PID: 1 TASK: ffff81010c4a97a0 CPU: 4 COMMAND: "init"
PID: 3141 TASK: ffff81037fd260c0 CPU: 6 COMMAND: "rc"
PID: 4358 TASK: ffff81087f1450c0 CPU: 2 COMMAND: "S91hpasm"
PID: 4373 TASK: ffff81087f521100 CPU: 6 COMMAND: "sh"
PID: 5306 TASK: ffff81087f71a100 CPU: 6 COMMAND: "sh"
PID: 5434 TASK: ffff81087f11f7e0 CPU: 6 COMMAND: "hp-OpenIPMI"
PID: 5534 TASK: ffff81087f591080 CPU: 4 COMMAND: "insmod"

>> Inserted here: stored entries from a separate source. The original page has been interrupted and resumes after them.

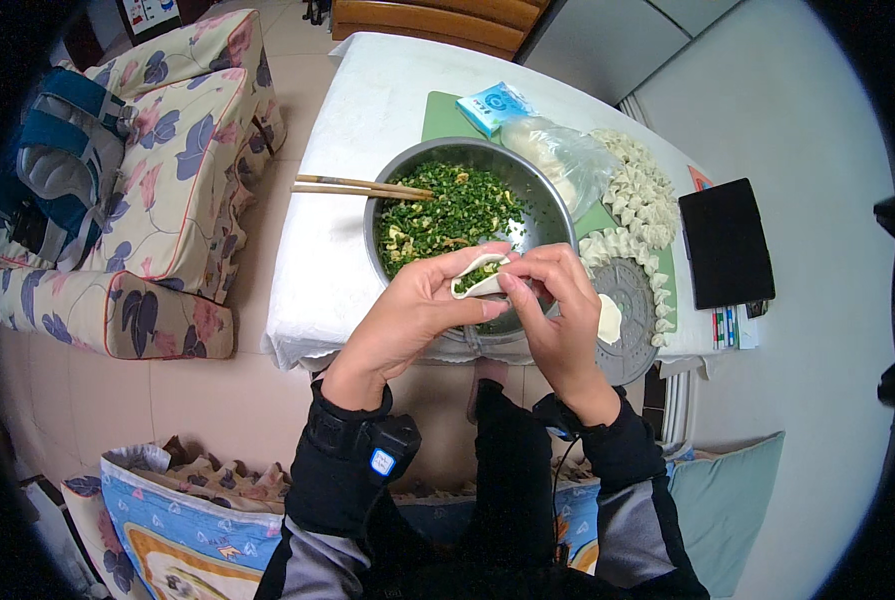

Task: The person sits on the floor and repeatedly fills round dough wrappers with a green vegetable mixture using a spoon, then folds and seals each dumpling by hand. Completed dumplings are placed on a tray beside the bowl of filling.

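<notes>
A round dough wrapper [480, 275], folded halfway over chopped green filling, sits between my two hands above the near rim of a steel bowl [560, 217]. My left hand [432, 296] cradles it from the left, thumb along its near side. The fingertips of my right hand [556, 296] pinch its right end, while the left end gapes with filling showing. Inside the bowl lies chopped green filling [455, 206] with yellow bits. A pair of wooden chopsticks [357, 187] rests across the bowl's left rim.
Right of the bowl, a flat wrapper [608, 319] lies on a round grey tray [627, 360]. Pleated dumplings [638, 191] crowd the table's right side. Behind the bowl are a clear plastic bag [567, 161] of dough and a blue packet [496, 107]. A black tablet-like object [727, 244] lies at the right edge.
</notes>
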`<act>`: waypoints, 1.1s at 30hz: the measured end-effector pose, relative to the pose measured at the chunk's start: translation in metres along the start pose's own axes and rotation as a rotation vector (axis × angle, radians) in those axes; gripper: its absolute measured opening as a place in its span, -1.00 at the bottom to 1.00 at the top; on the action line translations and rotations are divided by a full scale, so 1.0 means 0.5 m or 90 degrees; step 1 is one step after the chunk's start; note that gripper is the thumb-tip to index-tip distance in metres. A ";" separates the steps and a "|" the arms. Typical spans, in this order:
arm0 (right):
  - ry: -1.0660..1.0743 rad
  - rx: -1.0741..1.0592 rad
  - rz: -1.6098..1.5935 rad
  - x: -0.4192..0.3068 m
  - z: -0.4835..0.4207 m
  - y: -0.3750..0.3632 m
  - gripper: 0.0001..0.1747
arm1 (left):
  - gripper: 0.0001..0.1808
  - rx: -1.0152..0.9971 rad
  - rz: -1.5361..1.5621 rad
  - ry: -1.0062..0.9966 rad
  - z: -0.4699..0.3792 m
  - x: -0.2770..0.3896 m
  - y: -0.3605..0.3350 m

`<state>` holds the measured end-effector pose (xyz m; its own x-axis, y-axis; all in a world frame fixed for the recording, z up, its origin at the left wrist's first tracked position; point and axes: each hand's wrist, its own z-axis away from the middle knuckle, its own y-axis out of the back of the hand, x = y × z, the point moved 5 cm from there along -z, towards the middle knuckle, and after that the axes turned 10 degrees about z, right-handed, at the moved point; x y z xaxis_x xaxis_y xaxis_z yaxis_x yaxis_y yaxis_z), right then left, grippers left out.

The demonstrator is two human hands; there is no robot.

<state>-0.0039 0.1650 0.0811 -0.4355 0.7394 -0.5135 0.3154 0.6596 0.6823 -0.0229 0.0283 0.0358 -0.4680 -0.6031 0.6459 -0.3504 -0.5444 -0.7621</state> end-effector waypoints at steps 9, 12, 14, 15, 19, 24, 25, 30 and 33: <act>0.016 0.047 -0.004 -0.014 -0.016 0.000 -0.89 | -0.58 0.034 -0.094 -0.065 0.001 0.010 -0.014; 0.014 0.044 -0.004 -0.016 -0.018 0.000 -0.89 | -0.62 0.045 -0.097 -0.081 0.001 0.013 -0.014; -0.008 0.048 -0.041 -0.012 -0.016 0.004 -0.89 | -0.63 0.046 -0.092 -0.090 0.002 0.014 -0.013; -0.025 0.045 -0.052 -0.009 -0.015 0.006 -0.89 | -0.63 0.044 -0.088 -0.095 0.001 0.015 -0.013; -0.035 0.095 -0.093 -0.004 -0.008 0.023 -0.84 | -0.64 0.060 -0.074 -0.127 0.001 0.020 -0.010; -0.030 0.017 -0.054 -0.015 0.001 0.023 -0.80 | -0.64 0.041 -0.049 -0.175 0.003 0.021 -0.018; -0.052 0.035 -0.067 -0.012 0.001 0.025 -0.79 | -0.64 0.031 -0.044 -0.189 0.005 0.023 -0.018; -0.172 0.013 -0.282 0.004 0.002 0.010 -0.76 | -0.65 0.054 -0.078 -0.233 -0.001 0.023 -0.008; -0.252 -0.008 -0.395 0.008 0.011 -0.006 -0.76 | -0.65 0.044 -0.068 -0.262 -0.004 0.020 -0.012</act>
<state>-0.0019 0.1667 0.0740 -0.1936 0.2253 -0.9549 0.0993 0.9728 0.2094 -0.0270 0.0266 0.0468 -0.0640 -0.7162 0.6949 -0.3174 -0.6456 -0.6946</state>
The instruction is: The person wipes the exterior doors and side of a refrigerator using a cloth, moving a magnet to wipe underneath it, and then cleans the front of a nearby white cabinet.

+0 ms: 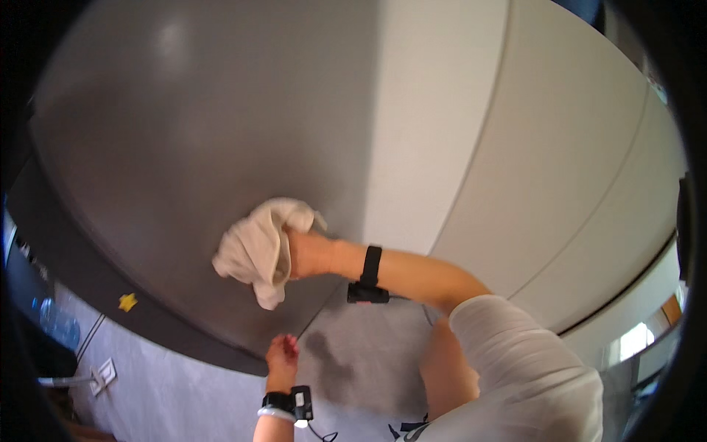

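A beige cloth [257,246] lies bunched in my right hand [309,254], pressed against a large dark grey panel [182,138]. The cloth hides the fingers. A black strap with a small device [369,293] is on my right forearm. Lower down, my left hand [283,351] hangs near the bottom edge of the grey panel with curled fingers and nothing seen in it. Its wrist bears a black strap with a small device [301,403] and a pale bracelet [276,412].
Cream-coloured panels [541,138] with thin seams run along the right. A yellow star [127,302] is on the dark side strip. At lower left are a clear plastic bottle [59,324] and a wall socket [103,377] with a plug. Grey flooring [364,353] lies below.
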### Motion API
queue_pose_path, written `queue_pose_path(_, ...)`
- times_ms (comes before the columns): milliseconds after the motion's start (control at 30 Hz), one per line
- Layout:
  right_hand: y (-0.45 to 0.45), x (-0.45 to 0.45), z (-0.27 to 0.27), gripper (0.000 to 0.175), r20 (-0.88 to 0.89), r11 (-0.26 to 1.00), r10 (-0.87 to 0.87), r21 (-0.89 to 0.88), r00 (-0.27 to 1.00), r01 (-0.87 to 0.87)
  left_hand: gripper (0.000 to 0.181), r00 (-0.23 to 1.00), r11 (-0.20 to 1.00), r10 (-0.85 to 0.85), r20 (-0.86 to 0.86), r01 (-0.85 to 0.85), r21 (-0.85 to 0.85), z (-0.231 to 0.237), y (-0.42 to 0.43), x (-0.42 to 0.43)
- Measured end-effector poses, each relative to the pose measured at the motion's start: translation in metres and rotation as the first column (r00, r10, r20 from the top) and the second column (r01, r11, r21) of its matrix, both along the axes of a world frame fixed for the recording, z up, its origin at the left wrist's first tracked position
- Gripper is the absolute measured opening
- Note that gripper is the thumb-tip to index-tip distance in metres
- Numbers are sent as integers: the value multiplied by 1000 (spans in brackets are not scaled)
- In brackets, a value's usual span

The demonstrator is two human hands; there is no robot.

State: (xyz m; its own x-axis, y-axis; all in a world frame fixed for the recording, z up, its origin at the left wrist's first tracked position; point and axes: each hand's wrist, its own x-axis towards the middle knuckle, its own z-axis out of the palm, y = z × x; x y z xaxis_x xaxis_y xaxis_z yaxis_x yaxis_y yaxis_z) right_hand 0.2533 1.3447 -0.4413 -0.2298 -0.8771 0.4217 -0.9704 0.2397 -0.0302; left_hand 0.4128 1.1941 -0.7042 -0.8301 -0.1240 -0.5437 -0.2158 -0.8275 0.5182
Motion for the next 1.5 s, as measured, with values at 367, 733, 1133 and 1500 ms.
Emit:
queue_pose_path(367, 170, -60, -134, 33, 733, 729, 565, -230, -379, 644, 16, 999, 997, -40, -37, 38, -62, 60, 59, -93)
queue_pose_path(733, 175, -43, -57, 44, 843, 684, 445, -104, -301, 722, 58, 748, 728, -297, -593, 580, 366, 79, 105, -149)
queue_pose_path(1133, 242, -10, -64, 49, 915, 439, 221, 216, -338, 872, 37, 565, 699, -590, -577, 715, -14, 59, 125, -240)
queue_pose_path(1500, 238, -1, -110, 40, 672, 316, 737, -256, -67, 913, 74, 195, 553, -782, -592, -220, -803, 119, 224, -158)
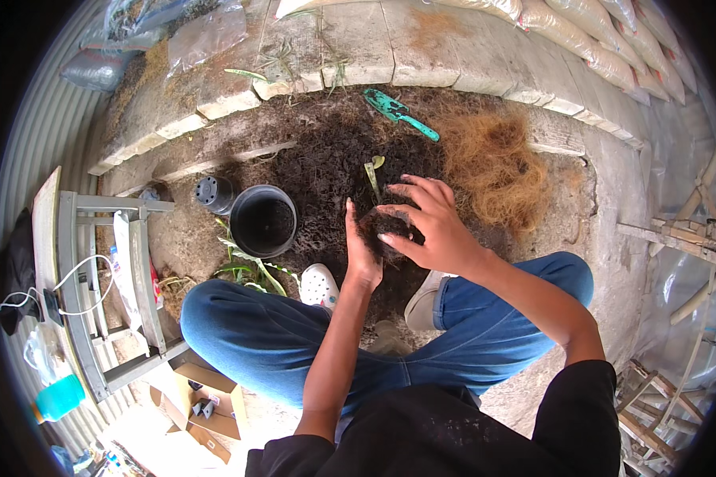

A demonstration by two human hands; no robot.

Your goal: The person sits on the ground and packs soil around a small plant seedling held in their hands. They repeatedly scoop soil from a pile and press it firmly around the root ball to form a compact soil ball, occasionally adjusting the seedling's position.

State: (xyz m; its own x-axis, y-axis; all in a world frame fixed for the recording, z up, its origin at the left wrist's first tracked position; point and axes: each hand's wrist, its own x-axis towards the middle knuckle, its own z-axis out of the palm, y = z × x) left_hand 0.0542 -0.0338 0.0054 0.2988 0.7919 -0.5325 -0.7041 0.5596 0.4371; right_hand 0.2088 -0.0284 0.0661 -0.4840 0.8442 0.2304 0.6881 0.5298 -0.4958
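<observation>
A dark clump of potting soil [389, 228] with a small plant rises between my hands. Its pale green, mottled leaf [371, 176] points away from me. My left hand [363, 253] cups the clump from the left, palm inward. From the right, my right hand [438, 223] curves over it, thumb and fingers spread around the soil; soil coats the fingertips. Beneath lies a heap of loose dark soil [334, 161]. Left of the heap stands a black plastic plant pot [264, 220] with some soil inside. The hands hide the clump's underside.
A teal hand trowel [403, 114] lies beyond the soil, beside brown coir fibre [495, 173]. A smaller black pot [213, 194] rests upside down near leafy cuttings [253, 268]. Concrete ledge [358, 59] behind; metal-framed stool [113, 286] and cardboard box [206, 399] at left.
</observation>
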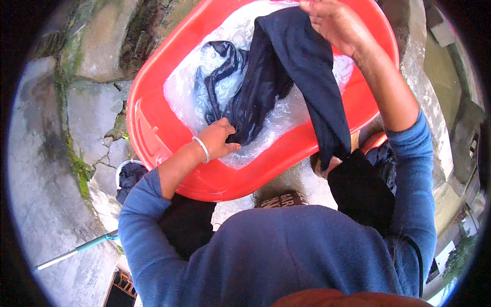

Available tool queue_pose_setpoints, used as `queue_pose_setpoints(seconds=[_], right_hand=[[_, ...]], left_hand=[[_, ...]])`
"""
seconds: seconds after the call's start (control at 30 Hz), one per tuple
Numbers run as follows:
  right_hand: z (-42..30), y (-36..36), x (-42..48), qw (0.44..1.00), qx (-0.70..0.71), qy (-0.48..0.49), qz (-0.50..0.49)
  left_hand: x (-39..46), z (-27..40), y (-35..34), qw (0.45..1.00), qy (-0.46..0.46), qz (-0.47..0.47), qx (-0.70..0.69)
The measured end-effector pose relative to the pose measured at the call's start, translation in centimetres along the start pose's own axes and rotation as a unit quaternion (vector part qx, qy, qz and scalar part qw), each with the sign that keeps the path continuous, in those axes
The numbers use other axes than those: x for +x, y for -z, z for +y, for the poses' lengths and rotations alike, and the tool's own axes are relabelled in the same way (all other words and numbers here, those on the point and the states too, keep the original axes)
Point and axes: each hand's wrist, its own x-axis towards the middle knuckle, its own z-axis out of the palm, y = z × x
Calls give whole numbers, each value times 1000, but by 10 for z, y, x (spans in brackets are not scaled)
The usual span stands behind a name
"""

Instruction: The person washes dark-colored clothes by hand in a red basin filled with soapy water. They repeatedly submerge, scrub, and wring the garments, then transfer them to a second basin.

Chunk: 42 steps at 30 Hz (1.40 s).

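Observation:
A large red plastic basin (153, 73) stands before me, holding cloudy, sudsy water (188, 92). A wet dark navy garment (295, 50) lies partly in the water, and one long part of it hangs over the basin's near right rim. My right hand (337, 28) is raised over the far right side, its fingers closed on the garment's upper edge. Down at the water, my left hand (216, 140), with a silver bangle on the wrist, grips bunched dark cloth between thumb and fingers. The submerged folds are partly hidden by suds.
A white-rimmed bucket (119, 172) with dark cloth stands left of the basin. At right, a red container (374, 141) with dark cloth is partly hidden by my arm. A teal-and-white pole (86, 245) lies lower left. Cracked, mossy stone paving (92, 119) surrounds the basin.

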Motion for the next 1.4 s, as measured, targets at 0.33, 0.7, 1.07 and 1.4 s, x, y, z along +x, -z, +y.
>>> queue_pose_setpoints(seconds=[0.33,0.7,1.07,1.4], right_hand=[[111,-67,-75,684,-724,-57,-72],[254,-11,19,670,-689,-268,-65],[60,-103,12,781,-611,126,1],[168,-102,83,708,-679,-187,-63]], left_hand=[[98,-29,26,904,94,350,227],[180,-108,-44,957,282,67,33],[99,-24,20,921,245,303,7],[145,-56,-116,955,273,-43,-103]])
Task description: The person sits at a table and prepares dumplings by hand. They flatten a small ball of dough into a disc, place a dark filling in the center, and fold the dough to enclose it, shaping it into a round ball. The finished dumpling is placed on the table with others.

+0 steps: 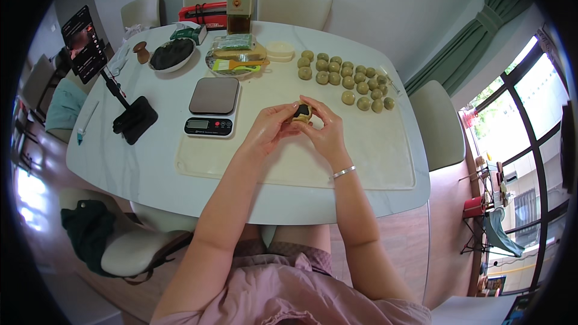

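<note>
Above a pale cutting board (289,162), my left hand (270,128) and my right hand (323,122) together hold a small piece of yellowish dough (303,119) wrapped partly around a dark filling ball. The dark ball shows at its open top, between my fingertips. Several round greenish dough balls (334,67) stand in loose rows on the board's far right part. Left of my hands lies a digital kitchen scale (214,95) with nothing on its plate. Farther back on the left, an oval bowl (173,69) holds a dark mass.
A bottle of amber liquid (239,11) stands at the back, behind a plate with a packet and a pastry brush (235,65). Near it are a round pale container (280,50), a tissue box (188,34) and a wooden stamp (141,52). A phone on a stand (84,45) rises at the left.
</note>
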`<state>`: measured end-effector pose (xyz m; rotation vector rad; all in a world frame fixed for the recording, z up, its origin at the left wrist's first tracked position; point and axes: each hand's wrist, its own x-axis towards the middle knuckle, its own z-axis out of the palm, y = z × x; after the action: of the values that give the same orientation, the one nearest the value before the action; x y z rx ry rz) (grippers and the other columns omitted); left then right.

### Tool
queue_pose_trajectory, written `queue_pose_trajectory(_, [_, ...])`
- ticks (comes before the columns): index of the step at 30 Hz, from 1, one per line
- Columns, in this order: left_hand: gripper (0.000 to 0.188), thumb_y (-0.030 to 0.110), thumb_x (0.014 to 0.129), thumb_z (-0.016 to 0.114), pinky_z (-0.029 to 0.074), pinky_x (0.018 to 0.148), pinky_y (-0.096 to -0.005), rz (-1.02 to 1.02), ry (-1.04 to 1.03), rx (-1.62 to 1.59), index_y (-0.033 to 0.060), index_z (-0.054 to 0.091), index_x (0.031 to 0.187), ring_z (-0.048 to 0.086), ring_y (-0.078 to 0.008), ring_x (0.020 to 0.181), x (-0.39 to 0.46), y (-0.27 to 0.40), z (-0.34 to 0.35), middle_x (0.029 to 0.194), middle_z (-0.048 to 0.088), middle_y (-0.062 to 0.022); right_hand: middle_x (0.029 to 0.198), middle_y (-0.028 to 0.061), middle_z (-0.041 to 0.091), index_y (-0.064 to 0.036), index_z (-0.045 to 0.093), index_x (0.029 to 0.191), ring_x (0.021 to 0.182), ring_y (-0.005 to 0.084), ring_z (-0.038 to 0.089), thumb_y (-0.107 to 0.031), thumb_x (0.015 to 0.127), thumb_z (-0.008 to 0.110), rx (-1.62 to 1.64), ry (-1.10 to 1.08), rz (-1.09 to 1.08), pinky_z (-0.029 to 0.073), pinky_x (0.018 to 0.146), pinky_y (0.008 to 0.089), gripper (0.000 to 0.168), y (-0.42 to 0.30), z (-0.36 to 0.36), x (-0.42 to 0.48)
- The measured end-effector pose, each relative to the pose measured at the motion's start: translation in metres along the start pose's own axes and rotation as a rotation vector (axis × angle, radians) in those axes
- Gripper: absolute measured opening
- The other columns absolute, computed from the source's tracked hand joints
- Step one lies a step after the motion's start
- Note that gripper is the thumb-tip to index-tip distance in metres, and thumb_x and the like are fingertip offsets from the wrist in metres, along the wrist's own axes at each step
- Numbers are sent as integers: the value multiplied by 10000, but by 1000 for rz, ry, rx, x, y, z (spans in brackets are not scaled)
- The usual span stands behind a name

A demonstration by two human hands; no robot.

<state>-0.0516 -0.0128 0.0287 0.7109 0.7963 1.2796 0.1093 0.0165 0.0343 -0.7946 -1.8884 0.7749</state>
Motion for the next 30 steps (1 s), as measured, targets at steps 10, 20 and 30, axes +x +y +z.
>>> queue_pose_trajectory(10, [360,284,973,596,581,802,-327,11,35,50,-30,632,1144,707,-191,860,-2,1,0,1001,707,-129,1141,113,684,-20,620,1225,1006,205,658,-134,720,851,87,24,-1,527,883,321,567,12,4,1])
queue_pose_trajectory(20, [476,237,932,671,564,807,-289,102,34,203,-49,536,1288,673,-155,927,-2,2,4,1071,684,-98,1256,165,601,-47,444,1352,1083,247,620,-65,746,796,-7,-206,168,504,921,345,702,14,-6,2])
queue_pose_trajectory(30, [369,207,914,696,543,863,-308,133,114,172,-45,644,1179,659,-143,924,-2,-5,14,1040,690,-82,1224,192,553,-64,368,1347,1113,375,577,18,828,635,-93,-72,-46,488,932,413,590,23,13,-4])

The above shows that that the culprit is an IPMI kernel driver and it was loaded by S91hpasm startup script which invokes another script named hp-OpenIPMI. Disabling or removing that driver resolved the kernel panic issue for this server.